Leżał na łóżku rozłożony jak rozgwiazda i wpatrywał się w sufit, dopóki materac koło niego nie ugiął się i Mike nie zobaczył uśmiechniętej buzi swojego chłopaka.
-Hej kochanie. - Luke nachylił się i przycisnął swoje usta do ust starszego chłopaka.
Te kilka tygodni w szpitalu i domu skłoniło tę dwójkę do szczerych rozmów. I tak teraz oficjalnie są parą. Michael pluł sobie w brodę za to, jakim jest egoistą, ale nie mógł odmówić temu niebieskookiemu chłopakowi.

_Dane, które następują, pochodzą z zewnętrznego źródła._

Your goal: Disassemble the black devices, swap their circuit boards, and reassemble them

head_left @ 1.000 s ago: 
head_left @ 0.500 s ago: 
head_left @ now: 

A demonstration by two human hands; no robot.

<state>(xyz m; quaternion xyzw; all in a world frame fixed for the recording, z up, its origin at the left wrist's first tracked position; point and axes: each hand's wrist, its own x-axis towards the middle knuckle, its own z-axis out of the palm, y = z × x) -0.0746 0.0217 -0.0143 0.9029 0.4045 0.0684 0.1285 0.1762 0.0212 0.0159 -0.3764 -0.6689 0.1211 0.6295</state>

-Co chcesz dzisiaj robić? - Luke rzucił plecak koło biurka i wrócił do łóżka.
-Liz nie pozwala mi wyjść z łóżka. Margaret dzwoniła dzisiaj dwa razy, pytając się, jak się czuje ugh... Tęsknie za nią. - Mike chciał już wrócić do rzeczywistości, bo leżąc w łóżku, jego głowa podsyłała mu różne myśli.
-Niedługo przejdą ci te zawroty głowy i pierwsze co to pójdziemy do biblioteki. - Luke wtulił się bok swojego chłopaka i zaczął, trącać swoim nosem, ucho Mike'a.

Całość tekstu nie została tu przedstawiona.